• _Data_
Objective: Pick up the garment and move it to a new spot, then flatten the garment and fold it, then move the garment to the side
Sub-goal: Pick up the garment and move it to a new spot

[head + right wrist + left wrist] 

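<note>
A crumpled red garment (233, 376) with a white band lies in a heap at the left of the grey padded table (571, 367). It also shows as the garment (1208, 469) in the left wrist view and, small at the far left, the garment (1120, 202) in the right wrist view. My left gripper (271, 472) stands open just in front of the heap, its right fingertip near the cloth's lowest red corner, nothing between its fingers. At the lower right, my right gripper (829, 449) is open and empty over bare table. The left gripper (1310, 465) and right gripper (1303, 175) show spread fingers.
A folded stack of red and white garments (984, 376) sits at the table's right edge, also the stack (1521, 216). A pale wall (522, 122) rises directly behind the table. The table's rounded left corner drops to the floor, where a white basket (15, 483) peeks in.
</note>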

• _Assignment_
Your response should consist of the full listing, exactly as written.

• _Solution for this task_
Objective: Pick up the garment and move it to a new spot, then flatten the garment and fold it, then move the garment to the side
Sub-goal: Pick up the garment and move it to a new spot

[head + right wrist + left wrist] 

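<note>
A crumpled red garment (233, 376) with a white band lies in a heap at the left of the grey padded table (571, 367). It also shows as the garment (1208, 469) in the left wrist view and, small at the far left, the garment (1120, 202) in the right wrist view. My left gripper (271, 472) stands open just in front of the heap, its right fingertip near the cloth's lowest red corner, nothing between its fingers. At the lower right, my right gripper (829, 449) is open and empty over bare table. The left gripper (1310, 465) and right gripper (1303, 175) show spread fingers.
A folded stack of red and white garments (984, 376) sits at the table's right edge, also the stack (1521, 216). A pale wall (522, 122) rises directly behind the table. The table's rounded left corner drops to the floor, where a white basket (15, 483) peeks in.
</note>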

Nothing further remains for this exercise.